WHAT TO PRODUCE |
Please return the whole listing word for word.

*** Begin section ***

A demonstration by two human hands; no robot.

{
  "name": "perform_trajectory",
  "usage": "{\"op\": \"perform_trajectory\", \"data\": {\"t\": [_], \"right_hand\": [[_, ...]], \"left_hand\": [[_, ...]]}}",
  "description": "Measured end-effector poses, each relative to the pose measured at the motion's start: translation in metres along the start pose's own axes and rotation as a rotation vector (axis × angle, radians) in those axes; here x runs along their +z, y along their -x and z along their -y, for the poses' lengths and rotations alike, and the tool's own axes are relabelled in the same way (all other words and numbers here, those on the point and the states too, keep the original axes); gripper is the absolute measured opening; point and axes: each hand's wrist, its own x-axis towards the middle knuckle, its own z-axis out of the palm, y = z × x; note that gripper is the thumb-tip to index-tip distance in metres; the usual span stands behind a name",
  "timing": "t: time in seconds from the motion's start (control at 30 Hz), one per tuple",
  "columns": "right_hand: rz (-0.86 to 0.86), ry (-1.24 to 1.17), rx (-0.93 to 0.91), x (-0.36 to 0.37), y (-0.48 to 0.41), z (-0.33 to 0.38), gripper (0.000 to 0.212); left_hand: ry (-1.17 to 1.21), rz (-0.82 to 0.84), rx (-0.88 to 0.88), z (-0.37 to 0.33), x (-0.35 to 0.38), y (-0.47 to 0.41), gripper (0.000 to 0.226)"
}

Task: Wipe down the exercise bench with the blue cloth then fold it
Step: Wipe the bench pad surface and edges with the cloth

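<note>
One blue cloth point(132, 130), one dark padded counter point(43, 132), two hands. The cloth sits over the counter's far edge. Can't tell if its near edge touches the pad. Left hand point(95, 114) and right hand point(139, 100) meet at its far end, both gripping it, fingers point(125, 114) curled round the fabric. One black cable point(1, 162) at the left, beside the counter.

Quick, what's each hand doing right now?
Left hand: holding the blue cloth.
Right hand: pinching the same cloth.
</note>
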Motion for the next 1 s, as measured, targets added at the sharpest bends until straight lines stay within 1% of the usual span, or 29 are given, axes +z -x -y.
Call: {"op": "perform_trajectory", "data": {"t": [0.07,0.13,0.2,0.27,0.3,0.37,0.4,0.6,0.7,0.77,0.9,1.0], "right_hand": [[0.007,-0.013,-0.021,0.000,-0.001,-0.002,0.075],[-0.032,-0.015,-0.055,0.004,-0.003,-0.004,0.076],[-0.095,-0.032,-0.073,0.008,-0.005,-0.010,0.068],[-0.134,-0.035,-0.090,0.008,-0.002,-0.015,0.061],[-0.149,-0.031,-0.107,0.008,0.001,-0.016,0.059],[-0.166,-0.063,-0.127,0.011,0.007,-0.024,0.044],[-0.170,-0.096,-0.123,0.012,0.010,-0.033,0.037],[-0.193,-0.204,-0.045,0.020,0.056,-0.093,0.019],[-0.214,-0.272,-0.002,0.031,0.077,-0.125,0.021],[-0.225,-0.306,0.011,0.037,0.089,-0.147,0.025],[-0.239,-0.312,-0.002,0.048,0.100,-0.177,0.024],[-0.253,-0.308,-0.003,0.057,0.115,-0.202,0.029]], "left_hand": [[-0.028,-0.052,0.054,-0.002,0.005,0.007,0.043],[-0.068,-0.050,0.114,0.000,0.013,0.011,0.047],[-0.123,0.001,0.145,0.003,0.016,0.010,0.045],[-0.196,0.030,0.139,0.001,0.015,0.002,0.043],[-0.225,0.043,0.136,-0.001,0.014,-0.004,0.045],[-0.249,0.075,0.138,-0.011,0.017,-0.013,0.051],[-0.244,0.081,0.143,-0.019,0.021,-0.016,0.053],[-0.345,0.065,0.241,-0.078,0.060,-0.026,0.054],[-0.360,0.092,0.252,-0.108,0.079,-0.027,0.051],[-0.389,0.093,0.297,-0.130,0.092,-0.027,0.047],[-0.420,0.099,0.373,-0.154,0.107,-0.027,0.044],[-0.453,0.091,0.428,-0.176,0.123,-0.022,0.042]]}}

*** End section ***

EXPECTED ANSWER |
A demonstration by two human hands; no robot.

{
  "name": "perform_trajectory",
  "usage": "{\"op\": \"perform_trajectory\", \"data\": {\"t\": [_], \"right_hand\": [[_, ...]], \"left_hand\": [[_, ...]]}}",
  "description": "Measured end-effector poses, each relative to the pose measured at the motion's start: translation in metres along the start pose's own axes and rotation as a rotation vector (axis × angle, radians) in those axes; here x runs along their +z, y along their -x and z along their -y, for the poses' lengths and rotations alike, and the tool's own axes are relabelled in the same way (all other words and numbers here, those on the point and the states too, keep the original axes); gripper is the absolute measured opening; point and axes: each hand's wrist, its own x-axis towards the middle knuckle, its own z-axis out of the palm, y = z × x; note that gripper is the thumb-tip to index-tip distance in metres; the usual span stands behind a name",
  "timing": "t: time in seconds from the motion's start (control at 30 Hz), one per tuple",
  "columns": "right_hand: rz (-0.86 to 0.86), ry (-1.24 to 1.17), rx (-0.93 to 0.91), x (-0.36 to 0.37), y (-0.48 to 0.41), z (-0.33 to 0.38), gripper (0.000 to 0.212); left_hand: ry (-1.17 to 1.21), rz (-0.82 to 0.84), rx (-0.88 to 0.88), z (-0.37 to 0.33), x (-0.35 to 0.38), y (-0.47 to 0.41), gripper (0.000 to 0.226)"
}

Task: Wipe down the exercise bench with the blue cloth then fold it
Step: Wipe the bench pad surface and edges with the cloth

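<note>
One blue cloth point(132, 130), one dark padded counter point(43, 132), two hands. The cloth sits over the counter's far edge. Can't tell if its near edge touches the pad. Left hand point(95, 114) and right hand point(139, 100) meet at its far end, both gripping it, fingers point(125, 114) curled round the fabric. One black cable point(1, 162) at the left, beside the counter.

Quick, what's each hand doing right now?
Left hand: holding the blue cloth.
Right hand: pinching the same cloth.
</note>
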Motion for the next 1 s, as measured, targets added at the sharpest bends until straight lines stay within 1% of the usual span, or 29 are given, axes +z -x -y.
Call: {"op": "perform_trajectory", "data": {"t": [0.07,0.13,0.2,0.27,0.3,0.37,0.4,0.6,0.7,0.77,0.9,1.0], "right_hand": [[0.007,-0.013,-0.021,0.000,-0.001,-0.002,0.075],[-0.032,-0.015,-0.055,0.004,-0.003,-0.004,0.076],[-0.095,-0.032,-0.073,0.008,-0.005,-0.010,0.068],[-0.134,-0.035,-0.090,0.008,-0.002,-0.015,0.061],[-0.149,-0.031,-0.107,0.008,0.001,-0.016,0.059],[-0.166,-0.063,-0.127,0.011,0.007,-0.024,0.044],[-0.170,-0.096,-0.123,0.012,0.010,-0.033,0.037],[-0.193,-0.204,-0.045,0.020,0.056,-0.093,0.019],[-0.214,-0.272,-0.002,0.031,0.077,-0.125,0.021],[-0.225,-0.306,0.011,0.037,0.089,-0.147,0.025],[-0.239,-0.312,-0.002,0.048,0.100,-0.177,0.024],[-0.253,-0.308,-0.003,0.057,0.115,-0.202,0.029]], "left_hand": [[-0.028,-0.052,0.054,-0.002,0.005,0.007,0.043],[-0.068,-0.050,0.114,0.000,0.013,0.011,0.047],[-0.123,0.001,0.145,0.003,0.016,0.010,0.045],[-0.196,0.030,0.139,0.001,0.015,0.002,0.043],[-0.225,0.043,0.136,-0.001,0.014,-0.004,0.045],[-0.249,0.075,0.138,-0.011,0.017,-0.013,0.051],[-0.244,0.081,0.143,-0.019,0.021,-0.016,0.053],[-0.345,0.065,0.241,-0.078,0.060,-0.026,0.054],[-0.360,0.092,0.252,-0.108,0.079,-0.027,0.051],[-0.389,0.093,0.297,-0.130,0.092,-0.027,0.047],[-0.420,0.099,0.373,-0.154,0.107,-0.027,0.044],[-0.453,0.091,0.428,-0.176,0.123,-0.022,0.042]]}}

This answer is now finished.